Directed by: Jamie Childs
Written by: Jamie Childs

Oliver Jackson-Cohen – Jack
Jenna Coleman – Bo
Thomas Turgoose – Craig
Joe Blackmore – Silas
Rory McCann – Armstrong
Leon Harrop – Simon
Vivienne Acheampong – Eddy

Image Credit: Anton

Running Time: 96 minutes
Not Rated

High-concept crime thrillers are one of my absolute catnip film genres. The format tends to be pretty straight-forward: take a compelling character in a desperate situation, have someone throw them a lifeline with a not-quite legal job to get them out of trouble, pull their legs out from under them mid-job and let the sparks fly. It’s a simple but effective formula that allows for tense, exciting films with lots of potential to explore the dark side of humanity.
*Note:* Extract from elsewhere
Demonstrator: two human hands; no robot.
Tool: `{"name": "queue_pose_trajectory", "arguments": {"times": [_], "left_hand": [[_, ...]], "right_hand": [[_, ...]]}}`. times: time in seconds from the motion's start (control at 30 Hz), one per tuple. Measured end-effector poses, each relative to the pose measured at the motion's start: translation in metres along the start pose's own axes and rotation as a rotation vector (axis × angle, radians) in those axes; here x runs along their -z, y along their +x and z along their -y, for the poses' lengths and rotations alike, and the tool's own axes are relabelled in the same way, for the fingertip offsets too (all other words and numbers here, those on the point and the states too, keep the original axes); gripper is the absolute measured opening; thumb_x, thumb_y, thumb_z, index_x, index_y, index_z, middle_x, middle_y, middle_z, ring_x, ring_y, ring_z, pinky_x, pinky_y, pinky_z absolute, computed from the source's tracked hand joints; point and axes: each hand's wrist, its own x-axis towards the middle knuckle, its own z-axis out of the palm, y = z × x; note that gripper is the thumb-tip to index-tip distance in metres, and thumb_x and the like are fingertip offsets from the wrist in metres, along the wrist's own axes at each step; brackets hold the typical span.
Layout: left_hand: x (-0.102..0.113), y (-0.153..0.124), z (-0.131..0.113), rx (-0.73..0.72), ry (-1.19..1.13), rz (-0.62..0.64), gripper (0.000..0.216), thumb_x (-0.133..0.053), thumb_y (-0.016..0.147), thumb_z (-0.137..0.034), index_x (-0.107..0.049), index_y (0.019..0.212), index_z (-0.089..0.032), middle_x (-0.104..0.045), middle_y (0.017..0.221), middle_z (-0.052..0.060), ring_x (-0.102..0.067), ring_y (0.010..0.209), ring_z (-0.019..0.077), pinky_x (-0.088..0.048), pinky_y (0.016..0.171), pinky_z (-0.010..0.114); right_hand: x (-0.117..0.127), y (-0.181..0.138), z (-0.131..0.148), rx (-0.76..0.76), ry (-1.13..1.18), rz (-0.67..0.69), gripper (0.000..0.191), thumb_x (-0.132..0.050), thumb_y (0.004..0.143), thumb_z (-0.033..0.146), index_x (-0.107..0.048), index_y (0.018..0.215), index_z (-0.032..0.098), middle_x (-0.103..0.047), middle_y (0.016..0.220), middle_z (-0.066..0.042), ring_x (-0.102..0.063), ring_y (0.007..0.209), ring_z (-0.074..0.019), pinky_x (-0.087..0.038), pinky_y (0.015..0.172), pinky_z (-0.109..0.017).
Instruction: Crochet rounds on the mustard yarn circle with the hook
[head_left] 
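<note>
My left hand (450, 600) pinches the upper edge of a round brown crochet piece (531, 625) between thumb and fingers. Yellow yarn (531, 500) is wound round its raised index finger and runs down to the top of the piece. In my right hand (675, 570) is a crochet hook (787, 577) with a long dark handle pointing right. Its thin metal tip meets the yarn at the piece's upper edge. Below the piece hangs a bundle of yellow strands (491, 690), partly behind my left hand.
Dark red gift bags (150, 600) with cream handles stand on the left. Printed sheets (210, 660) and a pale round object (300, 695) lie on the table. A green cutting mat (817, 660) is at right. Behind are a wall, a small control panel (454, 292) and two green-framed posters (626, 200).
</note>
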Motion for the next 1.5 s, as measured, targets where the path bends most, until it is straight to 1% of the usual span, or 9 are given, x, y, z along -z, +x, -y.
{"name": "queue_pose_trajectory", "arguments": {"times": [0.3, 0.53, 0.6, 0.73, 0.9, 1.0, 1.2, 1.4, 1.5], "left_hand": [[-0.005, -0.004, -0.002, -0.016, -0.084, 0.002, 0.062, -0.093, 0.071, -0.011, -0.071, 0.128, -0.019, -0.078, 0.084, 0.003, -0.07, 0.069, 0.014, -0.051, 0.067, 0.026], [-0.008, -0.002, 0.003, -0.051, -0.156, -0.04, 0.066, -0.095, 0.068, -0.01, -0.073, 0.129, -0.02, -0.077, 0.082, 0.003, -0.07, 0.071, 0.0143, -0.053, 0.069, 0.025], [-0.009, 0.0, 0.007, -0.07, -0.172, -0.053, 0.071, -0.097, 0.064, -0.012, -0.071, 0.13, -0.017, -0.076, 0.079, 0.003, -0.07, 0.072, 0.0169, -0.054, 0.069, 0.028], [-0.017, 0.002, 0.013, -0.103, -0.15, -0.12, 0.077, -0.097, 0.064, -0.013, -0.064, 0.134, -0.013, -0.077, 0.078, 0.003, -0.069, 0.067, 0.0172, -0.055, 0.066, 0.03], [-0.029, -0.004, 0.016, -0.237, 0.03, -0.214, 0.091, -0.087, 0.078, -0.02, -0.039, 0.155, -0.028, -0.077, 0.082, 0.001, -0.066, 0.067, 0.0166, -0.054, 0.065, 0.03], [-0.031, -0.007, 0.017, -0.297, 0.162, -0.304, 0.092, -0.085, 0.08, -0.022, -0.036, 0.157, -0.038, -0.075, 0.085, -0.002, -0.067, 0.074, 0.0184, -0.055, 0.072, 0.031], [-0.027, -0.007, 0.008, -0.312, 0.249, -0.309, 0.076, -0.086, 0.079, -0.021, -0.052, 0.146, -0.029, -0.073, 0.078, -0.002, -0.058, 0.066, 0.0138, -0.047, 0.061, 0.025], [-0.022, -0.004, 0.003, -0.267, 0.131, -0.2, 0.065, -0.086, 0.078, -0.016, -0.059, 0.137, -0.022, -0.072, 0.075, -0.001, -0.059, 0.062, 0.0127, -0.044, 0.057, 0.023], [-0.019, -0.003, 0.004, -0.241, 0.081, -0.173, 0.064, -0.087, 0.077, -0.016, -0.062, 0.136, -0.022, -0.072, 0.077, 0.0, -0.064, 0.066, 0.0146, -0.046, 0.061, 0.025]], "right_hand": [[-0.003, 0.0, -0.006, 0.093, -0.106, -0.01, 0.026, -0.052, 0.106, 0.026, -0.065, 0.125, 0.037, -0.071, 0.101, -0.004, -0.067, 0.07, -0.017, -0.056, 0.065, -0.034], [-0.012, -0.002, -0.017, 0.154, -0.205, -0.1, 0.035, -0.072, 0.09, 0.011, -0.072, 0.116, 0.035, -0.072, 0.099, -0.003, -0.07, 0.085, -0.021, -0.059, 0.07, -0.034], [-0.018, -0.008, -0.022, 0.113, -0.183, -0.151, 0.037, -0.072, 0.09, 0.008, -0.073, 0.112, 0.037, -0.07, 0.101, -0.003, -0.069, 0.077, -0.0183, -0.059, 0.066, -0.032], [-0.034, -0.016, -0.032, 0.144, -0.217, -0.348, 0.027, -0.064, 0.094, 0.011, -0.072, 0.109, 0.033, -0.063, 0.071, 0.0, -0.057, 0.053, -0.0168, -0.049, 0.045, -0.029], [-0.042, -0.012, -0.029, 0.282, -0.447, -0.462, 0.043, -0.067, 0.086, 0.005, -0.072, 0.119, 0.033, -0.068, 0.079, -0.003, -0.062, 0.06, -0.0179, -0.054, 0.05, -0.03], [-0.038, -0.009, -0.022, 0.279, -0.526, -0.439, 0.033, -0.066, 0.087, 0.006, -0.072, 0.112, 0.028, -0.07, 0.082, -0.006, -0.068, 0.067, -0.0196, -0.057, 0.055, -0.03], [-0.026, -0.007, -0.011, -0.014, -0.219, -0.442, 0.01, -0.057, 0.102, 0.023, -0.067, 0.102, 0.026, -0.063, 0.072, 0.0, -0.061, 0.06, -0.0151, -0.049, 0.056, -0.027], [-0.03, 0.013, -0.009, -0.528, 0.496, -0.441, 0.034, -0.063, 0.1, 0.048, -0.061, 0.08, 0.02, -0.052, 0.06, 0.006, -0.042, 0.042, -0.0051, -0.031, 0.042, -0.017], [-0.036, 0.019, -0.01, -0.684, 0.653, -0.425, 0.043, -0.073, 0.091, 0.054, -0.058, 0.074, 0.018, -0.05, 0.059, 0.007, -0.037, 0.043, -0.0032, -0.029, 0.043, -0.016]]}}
That’s exactly what Jackdaw is going for. The feature directorial debut from Jamie Childs – best known for his work as a director on The Sandman, Doctor Who and other well-regarded TV projects – had its world premiere Fantastic Fest on Friday. It’s a well-made and effective thriller with just a bit of noir thrown in for flavoring. anchored by a strong performance from Oliver Jackson Cohen

Jackson-Cohen stars as Jack Dawson, a former motocross champion and army veteran who is in the middle of tough times. His mother has just passed away and he’s returned home to North East England in order to care for his younger brother Simon (Harrop). However, times are tough and they’re struggling to get by.

Help comes in the form of an old school friend named Silas (Blackmore), who is now living a life of crime. Silas offers Jack a job retrieving a package in the North Sea. However, once Jack has the package, he finds himself hunted in what appears to be a double-cross; to make matters worse, he returns home to find that Simon appears to have been kidnapped.
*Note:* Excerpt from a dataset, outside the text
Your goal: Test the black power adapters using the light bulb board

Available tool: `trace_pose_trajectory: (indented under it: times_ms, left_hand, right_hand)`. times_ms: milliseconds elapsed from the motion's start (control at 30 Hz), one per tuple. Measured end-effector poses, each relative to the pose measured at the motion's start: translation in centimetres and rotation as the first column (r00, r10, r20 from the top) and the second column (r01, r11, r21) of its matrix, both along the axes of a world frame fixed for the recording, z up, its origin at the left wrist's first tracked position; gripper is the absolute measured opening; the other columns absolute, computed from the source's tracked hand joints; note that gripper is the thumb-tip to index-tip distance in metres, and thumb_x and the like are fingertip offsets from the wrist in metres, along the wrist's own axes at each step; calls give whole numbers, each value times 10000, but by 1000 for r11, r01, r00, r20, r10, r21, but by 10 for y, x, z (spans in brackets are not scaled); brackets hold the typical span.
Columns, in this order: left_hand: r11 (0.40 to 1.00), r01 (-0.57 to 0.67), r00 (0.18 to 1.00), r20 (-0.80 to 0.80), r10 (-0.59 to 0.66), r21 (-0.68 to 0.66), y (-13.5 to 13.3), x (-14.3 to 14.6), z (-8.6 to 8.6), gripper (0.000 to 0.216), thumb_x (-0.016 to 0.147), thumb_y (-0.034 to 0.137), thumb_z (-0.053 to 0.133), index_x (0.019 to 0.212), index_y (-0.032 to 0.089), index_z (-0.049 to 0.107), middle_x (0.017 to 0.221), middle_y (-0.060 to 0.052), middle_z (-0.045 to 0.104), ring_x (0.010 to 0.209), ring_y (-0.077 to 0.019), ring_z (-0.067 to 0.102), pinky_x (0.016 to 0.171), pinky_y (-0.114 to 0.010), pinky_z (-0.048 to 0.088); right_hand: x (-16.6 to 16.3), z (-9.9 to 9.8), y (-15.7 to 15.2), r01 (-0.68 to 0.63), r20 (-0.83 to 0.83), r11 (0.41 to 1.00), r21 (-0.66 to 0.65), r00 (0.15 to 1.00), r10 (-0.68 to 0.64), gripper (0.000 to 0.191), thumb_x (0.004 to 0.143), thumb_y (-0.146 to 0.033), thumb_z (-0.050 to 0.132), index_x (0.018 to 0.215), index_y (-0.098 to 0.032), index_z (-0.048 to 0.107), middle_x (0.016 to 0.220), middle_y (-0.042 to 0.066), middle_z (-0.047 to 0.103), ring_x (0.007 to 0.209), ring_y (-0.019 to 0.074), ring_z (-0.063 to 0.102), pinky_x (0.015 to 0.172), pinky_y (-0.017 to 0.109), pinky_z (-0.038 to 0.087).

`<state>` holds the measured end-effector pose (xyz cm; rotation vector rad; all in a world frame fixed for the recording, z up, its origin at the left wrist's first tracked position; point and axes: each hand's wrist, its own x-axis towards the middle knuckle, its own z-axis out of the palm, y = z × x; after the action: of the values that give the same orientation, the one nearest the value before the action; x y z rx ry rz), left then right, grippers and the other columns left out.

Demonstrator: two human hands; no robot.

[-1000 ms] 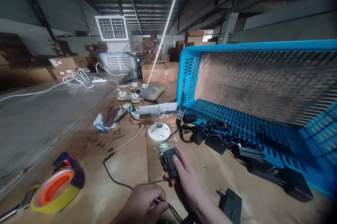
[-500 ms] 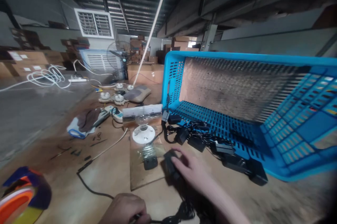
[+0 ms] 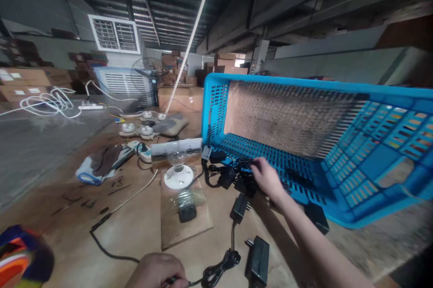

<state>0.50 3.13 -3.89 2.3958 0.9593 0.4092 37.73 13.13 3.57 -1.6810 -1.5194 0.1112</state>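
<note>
The right hand [image 3: 267,178] is extended over a tangle of black power adapters [image 3: 230,177] at the foot of a blue plastic crate [image 3: 287,78], which is tipped on its side at right of frame. Its fingers [image 3: 256,167] are curled close together against the tangle; whether anything is gripped cannot be told. At bottom centre, the left hand [image 3: 155,272] is closed in a narrow pinch on a thin black cable [image 3: 194,283], which is led rightward to a small cable coil [image 3: 219,271].

Just below the tangle, a black adapter [image 3: 239,208] is laid with its long axis near upright in the frame, its prongs pointing to the right, and a cord is dropped from its lower end to the coil. A second black adapter [image 3: 257,261] is placed beside the coil, its prongs pointing to the upper left.

At centre, a clear glass bulb [image 3: 177,159] is seated upright in a white lamp holder [image 3: 178,177], beside a plywood board [image 3: 169,234]. A clear bag [image 3: 186,197] is laid on the board, with a black adapter [image 3: 187,212] at its lower end. A striped tape roll [image 3: 20,256] is blurred at lower left. A white power strip [image 3: 90,107] and a pedestal fan [image 3: 149,71] are seen at upper left.
</note>
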Motion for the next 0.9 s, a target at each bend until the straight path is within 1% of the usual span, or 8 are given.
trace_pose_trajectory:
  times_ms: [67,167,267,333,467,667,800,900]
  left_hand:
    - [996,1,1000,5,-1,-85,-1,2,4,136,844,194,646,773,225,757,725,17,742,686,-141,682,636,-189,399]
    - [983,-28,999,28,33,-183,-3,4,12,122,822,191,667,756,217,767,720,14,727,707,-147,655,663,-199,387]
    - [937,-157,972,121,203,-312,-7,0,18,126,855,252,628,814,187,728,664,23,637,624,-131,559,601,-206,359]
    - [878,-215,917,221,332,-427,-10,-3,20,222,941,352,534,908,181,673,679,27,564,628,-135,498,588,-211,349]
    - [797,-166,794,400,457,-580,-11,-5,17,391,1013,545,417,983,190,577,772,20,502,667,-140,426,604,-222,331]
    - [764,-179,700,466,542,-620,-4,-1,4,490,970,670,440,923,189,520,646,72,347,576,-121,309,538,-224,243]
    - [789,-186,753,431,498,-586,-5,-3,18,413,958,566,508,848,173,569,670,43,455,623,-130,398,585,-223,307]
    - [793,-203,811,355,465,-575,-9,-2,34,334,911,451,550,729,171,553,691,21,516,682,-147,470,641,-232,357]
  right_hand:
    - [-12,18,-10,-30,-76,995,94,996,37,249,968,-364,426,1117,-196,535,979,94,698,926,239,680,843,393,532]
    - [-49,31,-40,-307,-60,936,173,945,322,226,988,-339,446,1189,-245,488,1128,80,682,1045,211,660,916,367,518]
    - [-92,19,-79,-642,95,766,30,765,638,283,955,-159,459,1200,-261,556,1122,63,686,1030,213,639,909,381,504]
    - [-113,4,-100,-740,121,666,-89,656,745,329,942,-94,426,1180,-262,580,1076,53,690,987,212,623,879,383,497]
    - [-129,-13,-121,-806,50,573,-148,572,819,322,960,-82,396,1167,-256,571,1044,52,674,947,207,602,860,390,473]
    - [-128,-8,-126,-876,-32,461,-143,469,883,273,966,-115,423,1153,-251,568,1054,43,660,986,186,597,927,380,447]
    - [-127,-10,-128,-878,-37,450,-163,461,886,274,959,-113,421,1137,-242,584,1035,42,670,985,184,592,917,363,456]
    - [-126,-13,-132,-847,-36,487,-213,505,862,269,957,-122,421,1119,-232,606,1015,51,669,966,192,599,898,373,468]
Jack hops on his motor bike and sets out to get some answers and find his brother, a path that takes him to old friends like his ex-girlfriend Bo (Coleman) and a crime boss from his past named Armstrong (McCann), not to mention the local law enforcement.

Jackdaw immediately distinguishes itself with its setting. North East England is not a region you see captured on film regularly, and it provides a respite from the usual highly urban environs you see in crime thrillers. Childs takes care to ground his story in the night-shrouded landscape of rural industry. It lends an intimacy to the story and makes the stakes seem closer and more personal than they often do in the dodgy parts of a big city; Childs is able to focus on the characters and let the world around them speak for itself.
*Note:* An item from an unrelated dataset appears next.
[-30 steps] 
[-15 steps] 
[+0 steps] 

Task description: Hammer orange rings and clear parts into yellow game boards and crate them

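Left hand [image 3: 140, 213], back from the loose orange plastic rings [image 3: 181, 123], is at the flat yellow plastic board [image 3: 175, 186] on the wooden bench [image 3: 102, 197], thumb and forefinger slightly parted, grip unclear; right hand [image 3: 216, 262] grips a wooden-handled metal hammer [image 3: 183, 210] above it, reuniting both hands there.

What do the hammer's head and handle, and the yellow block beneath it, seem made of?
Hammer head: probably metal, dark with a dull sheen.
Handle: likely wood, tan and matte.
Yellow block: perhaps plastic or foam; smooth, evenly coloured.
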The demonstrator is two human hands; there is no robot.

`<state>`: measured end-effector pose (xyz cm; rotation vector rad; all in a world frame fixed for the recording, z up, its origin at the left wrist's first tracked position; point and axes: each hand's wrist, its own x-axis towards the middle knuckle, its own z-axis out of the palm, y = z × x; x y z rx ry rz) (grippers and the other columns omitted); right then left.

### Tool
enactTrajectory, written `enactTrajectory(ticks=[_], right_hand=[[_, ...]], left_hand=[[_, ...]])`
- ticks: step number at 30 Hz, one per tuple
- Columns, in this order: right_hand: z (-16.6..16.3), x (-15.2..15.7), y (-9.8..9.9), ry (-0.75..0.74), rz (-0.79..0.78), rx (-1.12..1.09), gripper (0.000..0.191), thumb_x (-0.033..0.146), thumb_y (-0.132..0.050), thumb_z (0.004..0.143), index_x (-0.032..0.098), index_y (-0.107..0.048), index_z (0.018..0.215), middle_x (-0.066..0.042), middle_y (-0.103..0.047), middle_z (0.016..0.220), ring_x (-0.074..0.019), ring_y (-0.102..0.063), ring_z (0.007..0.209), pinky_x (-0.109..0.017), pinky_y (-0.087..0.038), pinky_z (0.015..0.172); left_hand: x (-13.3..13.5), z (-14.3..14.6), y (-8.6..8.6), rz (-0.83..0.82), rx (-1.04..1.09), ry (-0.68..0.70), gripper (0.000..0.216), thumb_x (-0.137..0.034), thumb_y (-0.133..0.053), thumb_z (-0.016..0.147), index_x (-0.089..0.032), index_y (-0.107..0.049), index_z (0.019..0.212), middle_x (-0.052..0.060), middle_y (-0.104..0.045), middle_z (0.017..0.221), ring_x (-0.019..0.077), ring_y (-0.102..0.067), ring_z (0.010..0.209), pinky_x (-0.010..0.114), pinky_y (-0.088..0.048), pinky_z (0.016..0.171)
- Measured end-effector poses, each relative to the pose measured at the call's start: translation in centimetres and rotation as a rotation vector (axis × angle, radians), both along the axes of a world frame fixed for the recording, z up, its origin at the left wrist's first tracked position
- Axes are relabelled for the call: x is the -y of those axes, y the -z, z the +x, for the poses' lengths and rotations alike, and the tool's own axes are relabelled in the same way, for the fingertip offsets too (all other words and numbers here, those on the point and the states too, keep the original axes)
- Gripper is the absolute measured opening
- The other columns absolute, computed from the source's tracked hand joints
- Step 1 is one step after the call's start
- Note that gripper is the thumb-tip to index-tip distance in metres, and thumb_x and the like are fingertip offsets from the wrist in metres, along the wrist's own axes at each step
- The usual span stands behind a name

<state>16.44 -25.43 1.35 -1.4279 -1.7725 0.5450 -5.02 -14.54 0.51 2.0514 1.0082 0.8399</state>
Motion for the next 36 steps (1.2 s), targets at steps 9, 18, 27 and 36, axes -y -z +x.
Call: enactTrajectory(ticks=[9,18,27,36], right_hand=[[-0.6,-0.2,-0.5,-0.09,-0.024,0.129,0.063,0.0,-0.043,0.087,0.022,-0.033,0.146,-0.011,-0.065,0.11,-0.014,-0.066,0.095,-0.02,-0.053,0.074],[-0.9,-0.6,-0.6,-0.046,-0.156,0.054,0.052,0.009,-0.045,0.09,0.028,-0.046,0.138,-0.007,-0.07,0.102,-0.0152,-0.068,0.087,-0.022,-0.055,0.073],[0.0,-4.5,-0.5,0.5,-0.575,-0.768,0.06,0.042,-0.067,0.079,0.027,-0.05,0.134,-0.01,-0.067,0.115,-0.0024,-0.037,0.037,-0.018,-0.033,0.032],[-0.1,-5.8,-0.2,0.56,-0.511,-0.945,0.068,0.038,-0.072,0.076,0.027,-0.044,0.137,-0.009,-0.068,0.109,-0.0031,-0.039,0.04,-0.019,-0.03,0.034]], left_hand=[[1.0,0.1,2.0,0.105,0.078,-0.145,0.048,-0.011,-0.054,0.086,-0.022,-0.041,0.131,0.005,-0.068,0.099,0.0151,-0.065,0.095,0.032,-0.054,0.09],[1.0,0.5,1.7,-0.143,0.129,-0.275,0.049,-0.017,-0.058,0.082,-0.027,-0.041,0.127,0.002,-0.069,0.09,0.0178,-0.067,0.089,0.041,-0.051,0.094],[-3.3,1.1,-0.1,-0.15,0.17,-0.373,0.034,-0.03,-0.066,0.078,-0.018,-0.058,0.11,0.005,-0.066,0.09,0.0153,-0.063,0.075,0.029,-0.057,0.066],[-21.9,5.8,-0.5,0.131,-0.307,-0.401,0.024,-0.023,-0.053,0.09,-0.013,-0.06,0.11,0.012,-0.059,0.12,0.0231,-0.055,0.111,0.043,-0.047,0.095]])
True to its genre, the plot goes through a number of turns as it progresses. It isn’t twisty for the sake of the twist; no plot element seems out of left field, and Childs’ economical script makes sure that everything is in service of the story being told. Jack encounters a number of colorful characters on his quest, but none of them are there for extraneous purposes. There’s more than enough time to enjoy the throwback atmosphere without needing to fall into the trap of letting Jack’s journey meander or become indulgent.

Jack is our central character throughout Jackdaw, and the film’s weight falls directly on Jackson-Cohen’s shoulders to carry it through. He’s firmly up to the challenge, giving the character a terse charisma that comes across not unlike the rugged stars of the New Hollywood era. Much of the time he’s acting underneath a motorcycle helmet, and yet he is still able to let us in and see a character who we learn far more about from observation than exposition. It’s a very different performance than the ones most be familiar with him from, such as the tortured Luke in Netflix’s The Haunting of Hill House and the villainous ex-boyfriend of The Invisible Man.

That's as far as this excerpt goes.